Many books mimic life to a tee, and Jane Austen’s many novels couldn’t have described the scenes of BYU-Idaho in better fashion.
When Jane Austen penned her famous line, “It is a truth universally acknowledged, that a single man in possession of a good fortune must be in want of a wife,” she couldn’t have known that she was describing the future students of BYU-I, but she was.
The single female students are more than willing to oblige and marry a man in possession of a good fortune. Not necessarily a monetary fortune, but a fortune of a different sort, such as his good fortune of holding the priesthood, his good fortune of being handsome and his good fortune to be here at BYU-I searching for her.

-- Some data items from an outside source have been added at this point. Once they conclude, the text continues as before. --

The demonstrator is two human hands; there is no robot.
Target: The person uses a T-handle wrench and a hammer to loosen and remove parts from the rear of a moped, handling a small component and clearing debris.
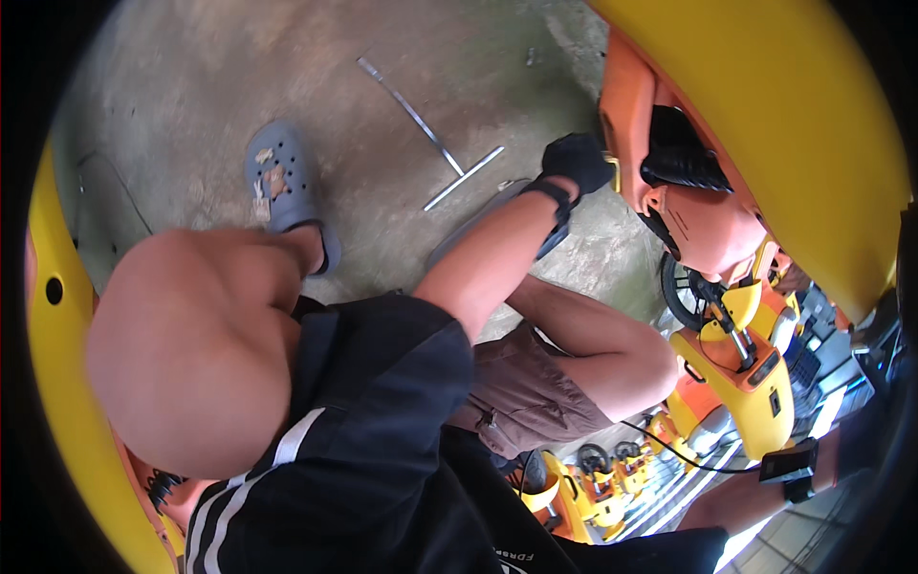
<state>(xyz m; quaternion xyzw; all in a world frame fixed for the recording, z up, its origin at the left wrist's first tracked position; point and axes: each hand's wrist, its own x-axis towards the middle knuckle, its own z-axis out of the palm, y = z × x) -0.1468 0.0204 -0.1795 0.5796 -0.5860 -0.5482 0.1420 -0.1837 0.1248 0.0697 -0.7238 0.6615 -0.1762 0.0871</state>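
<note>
My left hand (577, 163), in a black glove, is closed at the edge of an orange body panel (626, 110) on a yellow and orange scooter. A small yellowish piece (614, 172) shows beside its fingers; what they grip is hidden. A black padded part (684, 153) sits inside the panel opening. My right hand (859, 442) is dark and blurred at the right rim, near the large yellow body panel (813, 124); its fingers cannot be made out. A black device (790, 466) is strapped to that wrist, with a cable running from it.
A T-shaped metal bar tool (421, 124) lies on the concrete floor (210, 57), near my grey clog (287, 182). Another yellow body panel (53, 335) stands close on the left. Several yellow and orange scooters (736, 383) are parked to the lower right, one with its black wheel (681, 292) showing.
</note>
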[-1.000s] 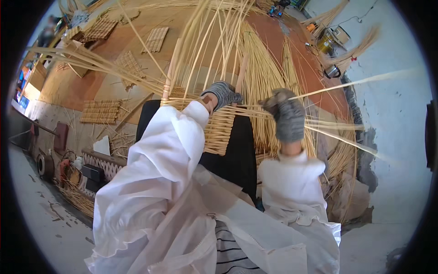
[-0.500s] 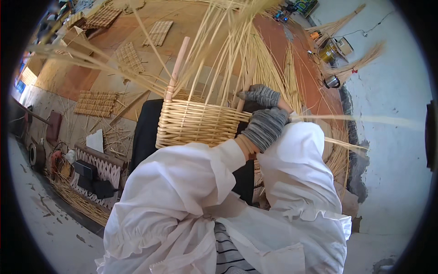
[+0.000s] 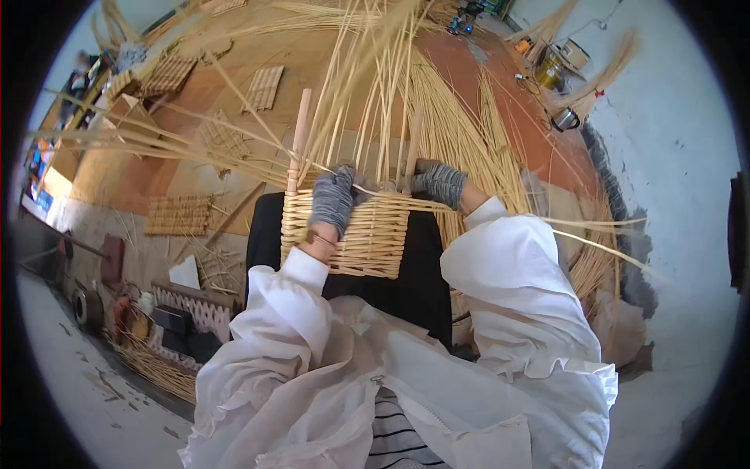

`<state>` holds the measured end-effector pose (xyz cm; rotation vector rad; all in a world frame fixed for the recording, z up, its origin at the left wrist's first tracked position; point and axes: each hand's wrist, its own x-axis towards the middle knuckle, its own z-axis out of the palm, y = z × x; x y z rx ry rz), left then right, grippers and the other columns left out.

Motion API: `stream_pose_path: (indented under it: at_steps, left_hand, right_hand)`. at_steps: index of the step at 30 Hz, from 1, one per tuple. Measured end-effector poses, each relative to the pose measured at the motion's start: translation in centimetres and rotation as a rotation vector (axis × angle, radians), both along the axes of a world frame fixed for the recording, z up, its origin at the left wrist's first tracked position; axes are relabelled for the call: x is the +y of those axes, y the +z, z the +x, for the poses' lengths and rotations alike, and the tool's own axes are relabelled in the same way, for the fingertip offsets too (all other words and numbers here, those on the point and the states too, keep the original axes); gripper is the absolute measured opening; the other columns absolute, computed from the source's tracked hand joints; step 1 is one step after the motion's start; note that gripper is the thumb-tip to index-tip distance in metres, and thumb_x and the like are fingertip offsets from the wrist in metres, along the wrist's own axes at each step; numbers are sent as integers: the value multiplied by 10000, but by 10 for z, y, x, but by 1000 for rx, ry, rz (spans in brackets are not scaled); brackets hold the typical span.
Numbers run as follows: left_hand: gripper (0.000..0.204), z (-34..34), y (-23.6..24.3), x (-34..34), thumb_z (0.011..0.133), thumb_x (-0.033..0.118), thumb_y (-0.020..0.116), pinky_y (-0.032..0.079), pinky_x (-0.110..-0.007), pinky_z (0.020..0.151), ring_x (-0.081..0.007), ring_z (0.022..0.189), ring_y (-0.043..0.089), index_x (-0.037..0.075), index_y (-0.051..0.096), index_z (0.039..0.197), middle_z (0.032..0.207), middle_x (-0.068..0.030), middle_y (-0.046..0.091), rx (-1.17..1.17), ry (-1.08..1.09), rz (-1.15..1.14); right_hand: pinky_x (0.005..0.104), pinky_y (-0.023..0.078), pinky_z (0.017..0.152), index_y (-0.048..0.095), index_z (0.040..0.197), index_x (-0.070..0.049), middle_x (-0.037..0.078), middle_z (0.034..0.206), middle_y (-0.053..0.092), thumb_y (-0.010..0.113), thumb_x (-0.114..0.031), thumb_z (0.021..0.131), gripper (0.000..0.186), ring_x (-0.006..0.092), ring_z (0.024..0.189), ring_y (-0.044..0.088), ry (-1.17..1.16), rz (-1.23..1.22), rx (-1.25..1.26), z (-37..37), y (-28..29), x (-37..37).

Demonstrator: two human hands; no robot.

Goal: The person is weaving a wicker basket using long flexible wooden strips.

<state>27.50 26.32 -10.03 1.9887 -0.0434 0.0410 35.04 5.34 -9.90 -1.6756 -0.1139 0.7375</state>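
Touching a woven basket [image 3: 371,242], the gloved left hand [image 3: 333,195] covers its upper front; apart, the gloved right hand [image 3: 441,184] is at its right post [image 3: 414,141]; grips unclear.

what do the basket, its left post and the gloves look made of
Basket: probably wicker, perhaps willow or rattan, slight sheen; rounded pale strands weave over and under.
Left post: likely bare wood, smooth; a straight, pinkish-tan rod.
Gloves: probably knit fabric, matt; mottled grey with soft ridges.

The left grip [image 3: 333,197] has shifted leftward along the basket [image 3: 367,244].
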Motion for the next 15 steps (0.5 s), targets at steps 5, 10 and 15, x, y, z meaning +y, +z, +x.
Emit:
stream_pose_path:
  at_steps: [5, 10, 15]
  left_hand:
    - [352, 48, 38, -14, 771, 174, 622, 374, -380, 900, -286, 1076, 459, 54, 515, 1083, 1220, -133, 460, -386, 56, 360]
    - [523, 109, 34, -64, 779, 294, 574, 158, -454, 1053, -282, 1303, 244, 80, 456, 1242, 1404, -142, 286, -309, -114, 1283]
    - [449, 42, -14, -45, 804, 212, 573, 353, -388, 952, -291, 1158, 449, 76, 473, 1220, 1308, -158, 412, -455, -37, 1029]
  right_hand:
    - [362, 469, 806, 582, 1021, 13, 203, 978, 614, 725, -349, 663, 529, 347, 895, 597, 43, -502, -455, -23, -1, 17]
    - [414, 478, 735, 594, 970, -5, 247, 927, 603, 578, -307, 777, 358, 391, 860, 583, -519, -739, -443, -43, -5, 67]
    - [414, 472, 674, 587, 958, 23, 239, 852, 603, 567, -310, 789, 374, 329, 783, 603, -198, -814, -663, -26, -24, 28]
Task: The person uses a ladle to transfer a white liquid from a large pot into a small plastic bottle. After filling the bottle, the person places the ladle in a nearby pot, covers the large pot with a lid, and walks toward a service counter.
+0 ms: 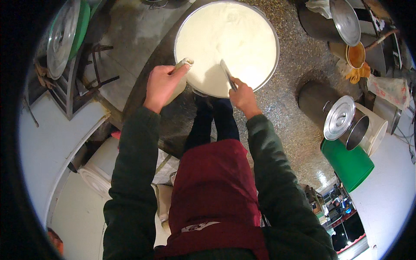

In Pride and Prejudice, Jane Bennet instantly falls in love with Mr. Bingley. She has known him for but a moment and she states, “He is just what a young man ought to be sensible, good-humoured, lively... so much ease, with such perfect good breeding!” Such a scene is all too common at BYU-I.
Case in point, review this brief exchange: “Autumn, he is the most refined, spiritual young man I have ever met. He gave me advice to improve my scripture study; he even showed me how to use the footnotes of my triple combination,” said Molly Mormon, a freshman from Salt Lake City.
Sense and Sensibility, another Austen based film, shows how many a BYU-I female freshman looks at love. Marianne Dashwood states, “Pathetic? To die for love? How can you say so? What could be more glorious?”
The female freshman student will go out of her way for “love.” She will “heart attack” his room, putting at risk her fingers to cut out all the hearts.
Then there is the BYU-I notion Jane Austen so poignantly expresses in Pride and Prejudice, “A lady’s imagination is very rapid; it jumps from admiration to love, from love to matrimony, in a moment.”
Many a student has met a member of the opposite sex, quickly allowing his or her thoughts to jump from like, to love, to marriage, to eternity. Then they rush to the gardens, allowing the legendary words that one Edward Ferrars expressed in Sense and Sensibility fall from his or her lips, “My heart is, and always will be, yours.” Or they say, “Marry me. Marry me, my wonderful, darling friend,” as Mr. Knightley did in Emma.
Keep in mind they use “friend” in the most loosely of terms because they honestly know not the person they are speaking to on that level.
Scores of anecdotes can be correlated from BYU-I to Jane Austen’s novels, but I haven’t the space. Don’t fret; I will leave you with one last thought. As Charlotte Lucas said in Pride and Prejudice, “We are all fools in love.”